(Records excerpted from a collection)
__________
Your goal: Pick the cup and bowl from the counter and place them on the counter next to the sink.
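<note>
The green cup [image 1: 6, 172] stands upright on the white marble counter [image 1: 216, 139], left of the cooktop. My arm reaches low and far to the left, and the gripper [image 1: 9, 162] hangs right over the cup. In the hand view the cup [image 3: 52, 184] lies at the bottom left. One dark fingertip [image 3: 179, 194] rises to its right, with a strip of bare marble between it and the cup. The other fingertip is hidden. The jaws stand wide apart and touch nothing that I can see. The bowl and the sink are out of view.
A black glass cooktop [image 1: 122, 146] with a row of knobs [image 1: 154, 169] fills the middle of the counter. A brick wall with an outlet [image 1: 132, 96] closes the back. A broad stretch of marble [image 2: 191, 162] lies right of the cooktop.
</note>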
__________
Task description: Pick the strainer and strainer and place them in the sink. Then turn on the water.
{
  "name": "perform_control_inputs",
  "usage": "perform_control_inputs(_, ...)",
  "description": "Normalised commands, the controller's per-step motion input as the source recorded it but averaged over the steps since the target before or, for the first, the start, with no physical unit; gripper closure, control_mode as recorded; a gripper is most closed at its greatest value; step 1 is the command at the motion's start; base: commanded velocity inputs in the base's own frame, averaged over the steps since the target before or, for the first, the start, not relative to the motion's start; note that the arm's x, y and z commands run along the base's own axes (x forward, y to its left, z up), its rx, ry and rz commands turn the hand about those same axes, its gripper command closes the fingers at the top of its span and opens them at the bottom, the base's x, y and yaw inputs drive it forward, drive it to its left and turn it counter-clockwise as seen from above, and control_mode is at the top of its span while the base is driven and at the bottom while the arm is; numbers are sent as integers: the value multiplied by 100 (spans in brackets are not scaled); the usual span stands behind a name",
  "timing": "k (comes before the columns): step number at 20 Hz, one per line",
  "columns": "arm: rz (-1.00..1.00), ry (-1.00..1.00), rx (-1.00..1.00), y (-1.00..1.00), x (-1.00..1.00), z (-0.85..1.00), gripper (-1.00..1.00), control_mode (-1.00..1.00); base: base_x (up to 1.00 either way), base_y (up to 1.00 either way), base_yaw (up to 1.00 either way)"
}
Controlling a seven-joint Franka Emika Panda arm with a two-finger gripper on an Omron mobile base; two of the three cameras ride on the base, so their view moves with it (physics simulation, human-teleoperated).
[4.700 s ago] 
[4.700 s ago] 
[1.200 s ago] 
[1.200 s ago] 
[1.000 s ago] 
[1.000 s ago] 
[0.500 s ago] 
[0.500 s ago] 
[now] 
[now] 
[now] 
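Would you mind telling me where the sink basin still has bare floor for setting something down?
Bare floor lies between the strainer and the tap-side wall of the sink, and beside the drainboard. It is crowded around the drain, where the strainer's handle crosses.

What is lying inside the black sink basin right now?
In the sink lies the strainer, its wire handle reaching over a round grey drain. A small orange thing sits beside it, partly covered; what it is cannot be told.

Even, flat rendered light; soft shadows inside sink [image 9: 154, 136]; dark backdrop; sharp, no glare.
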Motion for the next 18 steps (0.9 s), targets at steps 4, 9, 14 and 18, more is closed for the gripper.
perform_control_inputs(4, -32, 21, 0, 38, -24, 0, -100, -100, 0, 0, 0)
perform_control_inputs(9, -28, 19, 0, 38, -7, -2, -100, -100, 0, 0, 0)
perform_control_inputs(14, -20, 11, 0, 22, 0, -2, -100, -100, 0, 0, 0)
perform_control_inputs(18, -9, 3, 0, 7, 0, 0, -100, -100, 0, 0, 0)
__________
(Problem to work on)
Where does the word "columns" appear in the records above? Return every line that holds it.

(Reply)
  "timing": "k (comes before the columns): step number at 20 Hz, one per line",
  "columns": "arm: rz (-1.00..1.00), ry (-1.00..1.00), rx (-1.00..1.00), y (-1.00..1.00), x (-1.00..1.00), z (-0.85..1.00), gripper (-1.00..1.00), control_mode (-1.00..1.00); base: base_x (up to 1.00 either way), base_y (up to 1.00 either way), base_yaw (up to 1.00 either way)"

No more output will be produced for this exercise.